The 2014 Pro Bowl was the National Football League's all-star game for the 2013 season. It took place at 2:30 pm local time on January 26 at Aloha Stadium in Honolulu, Hawaii. The game was televised nationally by NBC and was the final Pro Bowl on network television before ABC's airing in 2018 as part of a simulcast with sister network ESPN, whose parent company Disney currently holds domestic television rights to the game.

Significant changes to the Pro Bowl format were adopted in an attempt to make the game more "fan-friendly". These changes were proposed by National Football League Players Association president Dominique Foxworth and developed in partnership between the league and the players' union.

The most significant change was a switch to a "fantasy draft" format rather than pitting AFC all-stars against NFC all-stars. Hall of Fame players Jerry Rice and Deion Sanders were chosen, as honorary team captains, and joined by two active players each to assist in their selections. Chuck Pagano of the AFC South winning Indianapolis Colts coached Team Sanders, while Ron Rivera of the NFC South winning Carolina Panthers coached Team Rice.
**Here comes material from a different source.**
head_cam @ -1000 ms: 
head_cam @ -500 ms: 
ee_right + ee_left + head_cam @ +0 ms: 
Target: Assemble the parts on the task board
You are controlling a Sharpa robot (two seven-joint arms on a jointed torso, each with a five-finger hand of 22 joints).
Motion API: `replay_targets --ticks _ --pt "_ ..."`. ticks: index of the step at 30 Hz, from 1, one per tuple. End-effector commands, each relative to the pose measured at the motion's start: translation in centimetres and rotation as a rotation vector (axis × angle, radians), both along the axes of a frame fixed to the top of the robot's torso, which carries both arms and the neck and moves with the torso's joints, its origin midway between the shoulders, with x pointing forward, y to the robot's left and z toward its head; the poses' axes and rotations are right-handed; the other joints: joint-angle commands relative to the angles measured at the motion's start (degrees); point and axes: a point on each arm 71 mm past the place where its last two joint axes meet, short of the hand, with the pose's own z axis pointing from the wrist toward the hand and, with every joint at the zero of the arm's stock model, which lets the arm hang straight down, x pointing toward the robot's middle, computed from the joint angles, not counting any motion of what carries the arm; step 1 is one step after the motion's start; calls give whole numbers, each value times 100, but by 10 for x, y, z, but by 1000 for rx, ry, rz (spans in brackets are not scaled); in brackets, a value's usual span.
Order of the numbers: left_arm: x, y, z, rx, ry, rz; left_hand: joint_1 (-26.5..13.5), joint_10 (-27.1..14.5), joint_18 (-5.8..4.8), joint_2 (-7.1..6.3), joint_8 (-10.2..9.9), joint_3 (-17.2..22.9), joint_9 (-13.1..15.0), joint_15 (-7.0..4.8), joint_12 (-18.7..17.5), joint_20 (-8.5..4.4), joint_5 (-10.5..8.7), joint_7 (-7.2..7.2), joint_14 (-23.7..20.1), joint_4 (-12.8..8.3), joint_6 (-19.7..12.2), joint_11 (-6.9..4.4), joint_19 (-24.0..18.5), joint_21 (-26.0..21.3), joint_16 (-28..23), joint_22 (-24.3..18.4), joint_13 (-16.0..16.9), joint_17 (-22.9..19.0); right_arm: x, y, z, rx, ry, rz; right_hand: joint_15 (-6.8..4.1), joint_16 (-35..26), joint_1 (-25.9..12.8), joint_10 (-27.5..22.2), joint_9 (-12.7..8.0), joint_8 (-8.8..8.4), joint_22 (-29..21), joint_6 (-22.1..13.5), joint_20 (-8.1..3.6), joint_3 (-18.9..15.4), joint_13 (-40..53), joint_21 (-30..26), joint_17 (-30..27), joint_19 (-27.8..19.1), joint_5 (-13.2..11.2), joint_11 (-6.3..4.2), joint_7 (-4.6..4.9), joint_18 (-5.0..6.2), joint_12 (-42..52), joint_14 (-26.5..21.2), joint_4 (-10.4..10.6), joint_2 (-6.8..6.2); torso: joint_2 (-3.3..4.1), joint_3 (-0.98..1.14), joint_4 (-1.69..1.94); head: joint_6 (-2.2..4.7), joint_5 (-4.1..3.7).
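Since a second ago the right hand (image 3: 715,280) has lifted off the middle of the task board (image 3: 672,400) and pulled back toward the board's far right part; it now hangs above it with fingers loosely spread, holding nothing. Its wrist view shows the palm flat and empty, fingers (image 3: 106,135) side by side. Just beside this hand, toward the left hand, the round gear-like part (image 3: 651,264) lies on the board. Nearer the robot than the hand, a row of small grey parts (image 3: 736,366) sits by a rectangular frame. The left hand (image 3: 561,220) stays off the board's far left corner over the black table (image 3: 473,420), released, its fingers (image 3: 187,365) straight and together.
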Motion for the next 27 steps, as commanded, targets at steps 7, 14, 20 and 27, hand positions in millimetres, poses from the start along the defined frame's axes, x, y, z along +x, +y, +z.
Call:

These coaches were selected for coaching the highest seeded teams to lose in the Divisional round of the playoffs, which has been the convention since the 2010 Pro Bowl.

Team Rice won the game 22–21.

==Rule changes==
- The rosters now consist of 44 players per squad, with an additional defensive back added.
- Two former players, Jerry Rice and Deion Sanders, drafted players to be members of the teams. Each was assisted by two player captains, and a top player from NFL.com fantasy football. The player captains were the top two offensive and defensive players from teams not in the conference championships, as determined by a vote; Drew Brees and Robert Quinn represented Team Rice, while Team Sanders was represented by Jamaal Charles and J. J. Watt. The draft was held on January 21 and 22, 2014, with the selection of top offensive and defensive positions held during a primetime broadcast on the second day, aired by NFL Network.
- A "Game within the Game" format saw the addition of two-minute warnings to all four quarters, with a change of possession to start each quarter. The intention of this rule is to encourage four exciting two-minute drills.
- No kickoffs. A coin toss will determine which team is awarded possession first, and the ball will be placed on the 25-yard line at the start of each quarter and after scoring plays.
- The defense is now permitted to play "cover two" and "press" coverage. In the previous years, only the "man" coverage was permitted, except for goal line situations.
- Beginning at the two-minute mark of every quarter, if the offense does not gain at least one yard, the clock stops as if the play were an incomplete pass.
- A 35-second and 25-second play clock is used instead of the usual 40-second and 25-second clock.
- The game clock does not stop on quarterback sacks outside of the final 2 minutes of regulation.

==Summary==
To begin the game, the coin toss was won by Team Sanders. They decided to defer to the second half, so Team Rice started with the ball.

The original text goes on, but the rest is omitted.